Tig’ et moi avions prit le chemin du réfectoire dans l’après midi pour aller travailler. Mais alors que nous arrivions dans la grande salle, j’entendis :
- Minou ! Minou ! Minou-garou !
- Ce n’est pas très gentil de l’appeler comme ça… remarquais-je. D’ailleurs, j’ignorais qu’il y avait un étudiant chat-garou.
- C’est de moi qu’il parle… grogna mon ami en serrant des poings.
- Hein !? Comment ose-t-il ?! Et tu le laisses dire ?!
- Je ne peux rien faire… soupira-t-il. Pour assurer la sécurité de tous à l’université, il y a un règlement spécial pour… les garous carnivores. Si je perds le contrôle de moi-même et… attaque un autre étudiant, je passerais devant le conseil de discipline et risque le renvoi.
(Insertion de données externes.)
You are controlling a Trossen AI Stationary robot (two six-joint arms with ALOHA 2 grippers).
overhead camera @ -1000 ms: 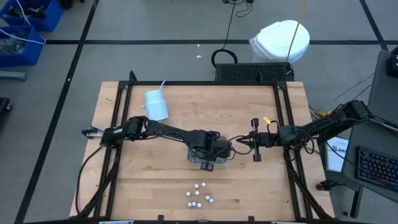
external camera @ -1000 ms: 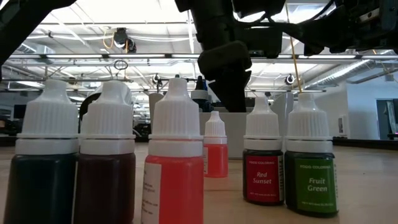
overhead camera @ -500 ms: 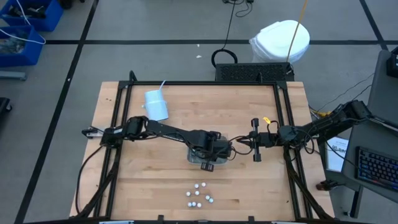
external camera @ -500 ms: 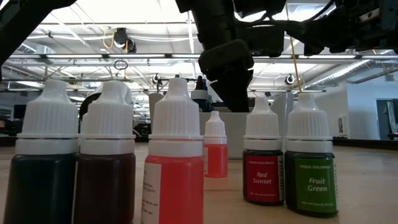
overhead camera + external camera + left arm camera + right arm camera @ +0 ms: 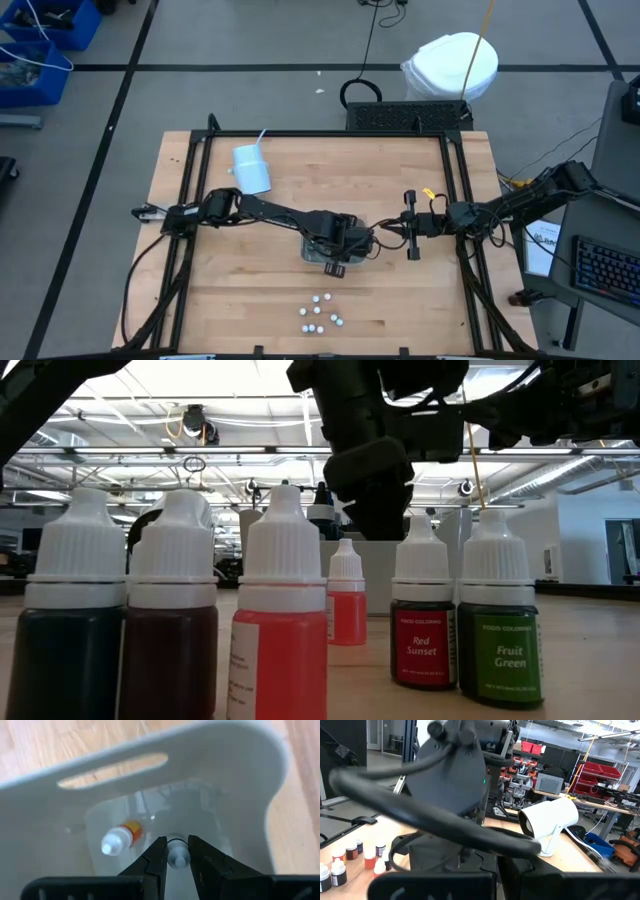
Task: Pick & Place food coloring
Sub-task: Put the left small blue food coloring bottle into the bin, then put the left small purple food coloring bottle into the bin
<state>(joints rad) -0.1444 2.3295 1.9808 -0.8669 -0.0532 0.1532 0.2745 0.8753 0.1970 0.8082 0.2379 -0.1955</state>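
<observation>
You get even, bright light on the tabletop from above, barely any shadows. At table height the ceiling lights blow out white and leave the arm a black silhouette. Your left wrist camera is soft: the clear tray looks milky. Right wrist foreground is smeared.

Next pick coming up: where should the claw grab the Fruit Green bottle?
Grip the green bottle by its wide white cap, coming straight down from above. It stands upright at the outer edge of the group, with the Red Sunset bottle close on one side.
</observation>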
- C’est ce que cherche cet idiot en t’insultant ? Pourquoi il t’en veut autant ?
Tig’ haussa des épaules en s’asseyant à un banc libre, je limita en face de lui, sortant mes cahiers. Il répondit enfin, murmurant pour n’être entendu que par moi.
- Je pense que c’est un garou-phobe, quelqu’un qui ne nous supporte pas et fait tout pour nous rendre la vie impossible. Comme si elle ne l’était pas déjà assez…
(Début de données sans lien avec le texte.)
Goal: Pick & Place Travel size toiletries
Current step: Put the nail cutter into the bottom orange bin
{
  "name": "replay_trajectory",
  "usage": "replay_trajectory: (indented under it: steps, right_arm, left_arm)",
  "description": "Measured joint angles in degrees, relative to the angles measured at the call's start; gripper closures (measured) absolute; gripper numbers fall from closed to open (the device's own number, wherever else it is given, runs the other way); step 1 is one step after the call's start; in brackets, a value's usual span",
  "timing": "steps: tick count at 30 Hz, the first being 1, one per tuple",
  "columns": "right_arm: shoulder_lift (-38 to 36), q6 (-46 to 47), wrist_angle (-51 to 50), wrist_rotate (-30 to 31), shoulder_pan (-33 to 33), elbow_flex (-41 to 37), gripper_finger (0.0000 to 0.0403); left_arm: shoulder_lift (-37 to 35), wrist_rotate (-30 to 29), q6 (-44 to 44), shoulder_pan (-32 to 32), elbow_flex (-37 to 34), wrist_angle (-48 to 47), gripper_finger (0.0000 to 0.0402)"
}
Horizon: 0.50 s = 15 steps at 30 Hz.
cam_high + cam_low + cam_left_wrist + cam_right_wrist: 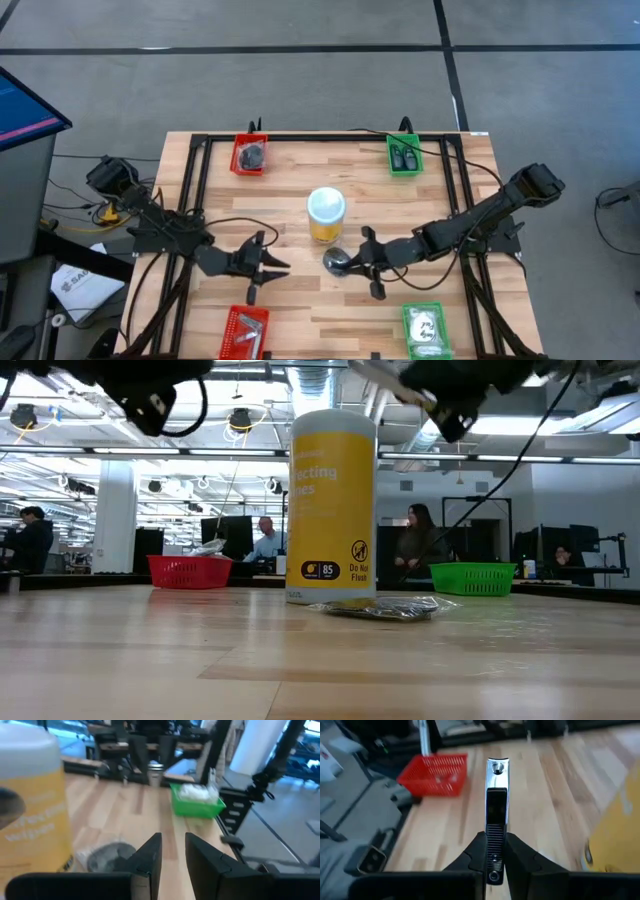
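Only the right wrist view gave away the catch: the right claw [495, 851] was clamped on a silvery nail clipper [496, 802], its long axis running straight out from between the fingers, lever end pointing away toward the red basket [436, 775] at the far side of the tabletop [545, 795]. From above, that clipper could not be made out at all; the high view showed the right claw [362, 262] hovering near the middle of the tabletop [300, 300], just beside a clear packet with dark contents [337, 260] lying flat in front of the yellow wipes canister [326, 215]. The low view added that the packet [385, 608] lay right at the canister's [331, 505] foot, with both arms up off the wood. The left claw [268, 264] waited on the other side of the packet, and its own wrist view showed its fingers [152, 855] a narrow gap apart with nothing between them, the packet [107, 856] just ahead. The high view alone showed all four corner trays: red ones [249, 153] on the left arm's side, green ones [404, 154] on the right arm's side, with small items in each.
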Motion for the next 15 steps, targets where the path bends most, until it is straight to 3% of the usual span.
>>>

De l’autre coté de la salle, l’étudiant lança plus fort, effrontément :
- Et bien minou ? On ne veut pas jouer à la baballe ?
S’en était trop, je me leva de mon banc en retroussant mes manches et me remémorant un sort d’urticaire tenace. Je ne suis pas quelqu’un s’emportant facilement, mai jamais je ne laisserais quelqu’un parler ainsi d’un ami. Je traversa le réfectoire tout en bâtissant mon sort, mais Tig’ m’attrapa par la manche à mi-chemin :
- Non Sombrelün, je ne veux pas que tu ais des problèmes à cause de moi. C’est à moi de régler ça. Avec un calme inquiétant, il me confia son chapeau, et entreprit de retirer sa robe. N’étant plus retenu par les sorts du textile, le mana s’écoula de son corps en épousant une musculature impressionnante qu’il n’avait encore jamais exhibée ainsi. Pieds nu et en sous-vêtement, il lança à l’étudiant qui continuait de l’appeler minou :
- Tu veux vraiment jouer au chat et à la souris avec moi ?
- Ce n’est pas possible minou, la pleine lune est encore loin.
- Ma deuxième forme ne dépend pas de la lune mais de mon humeur…
Sur-ce, il serra les poings et laissa envahir son corps pour se faire tigre. A quatre pattes, il avança vers l’étudiant en grognant, retroussant les babines pour dénuder ses crocs, menaçant.
- Tig’rou !
Il s’arrêta net, tournant la tête qui venait de l’interpeller. C’était notre professeur de chimie du vivant du deuxième semestre, un ours-garou ayant tendance à hiberner par temps froid. Il s’approcha à pas pesant, pour détailler attentivement Tig’ et l’étudiant. Alors que le premier ne bougeait pas d’un poli, parfaitement calme, le deuxième s’agitait mal à l’aise en bredouillant des brides du règlement interne, notamment le paragraphe sur les garous carnivores. Mais le professeur ne l’écouta pas, se penchant sur Tig’ pour lui murmurer :
- C’est bien, ne te laisse pas marcher sur les pattes, mon garçon, mais ne le touche pas. Un peu de corse à pied lui fera la plus grand bien. Va maintenant.
C’est ce que fit Tig’, reprenant sa progression à pas feutrés vers l’étudiant qui, voyant tous s’écarté de son chemin, prit la fuite. Alors le tigre s’élança sur ses talons, grognant pour l’inciter à courir plus vite. Alors qu’ils disparaissaient dans le couloir, le professeur tonna :
- Je ne veux plus entendre parler de ce genre de chose. On n’insulte pas un garou… ou on le fait à ses risques et périls. Faites passer le message si nécessaire.